## ACTIVITY:
Every line from the one containing "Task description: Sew" to the end of the listing below should be transcribed exactly, and no line outside that span should appear.

## DATA EXCERPT:
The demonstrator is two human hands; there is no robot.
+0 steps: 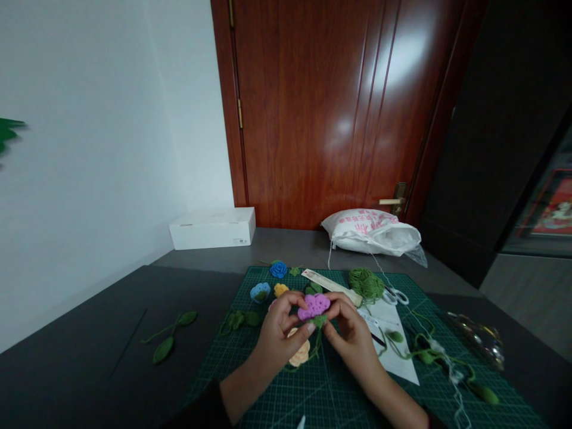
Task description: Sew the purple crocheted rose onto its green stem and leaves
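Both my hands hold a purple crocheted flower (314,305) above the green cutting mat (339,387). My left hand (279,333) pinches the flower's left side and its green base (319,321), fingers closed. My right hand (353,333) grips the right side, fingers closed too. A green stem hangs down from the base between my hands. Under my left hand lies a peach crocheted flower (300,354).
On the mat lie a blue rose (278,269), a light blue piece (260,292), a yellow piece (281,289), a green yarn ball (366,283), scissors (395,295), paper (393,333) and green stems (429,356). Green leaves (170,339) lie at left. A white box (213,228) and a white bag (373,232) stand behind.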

## REPLY:
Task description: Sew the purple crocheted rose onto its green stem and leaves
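Both my hands hold a purple crocheted flower (314,305) above the green cutting mat (339,387). My left hand (279,333) pinches the flower's left side and its green base (319,321), fingers closed. My right hand (353,333) grips the right side, fingers closed too. A green stem hangs down from the base between my hands. Under my left hand lies a peach crocheted flower (300,354).
On the mat lie a blue rose (278,269), a light blue piece (260,292), a yellow piece (281,289), a green yarn ball (366,283), scissors (395,295), paper (393,333) and green stems (429,356). Green leaves (170,339) lie at left. A white box (213,228) and a white bag (373,232) stand behind.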

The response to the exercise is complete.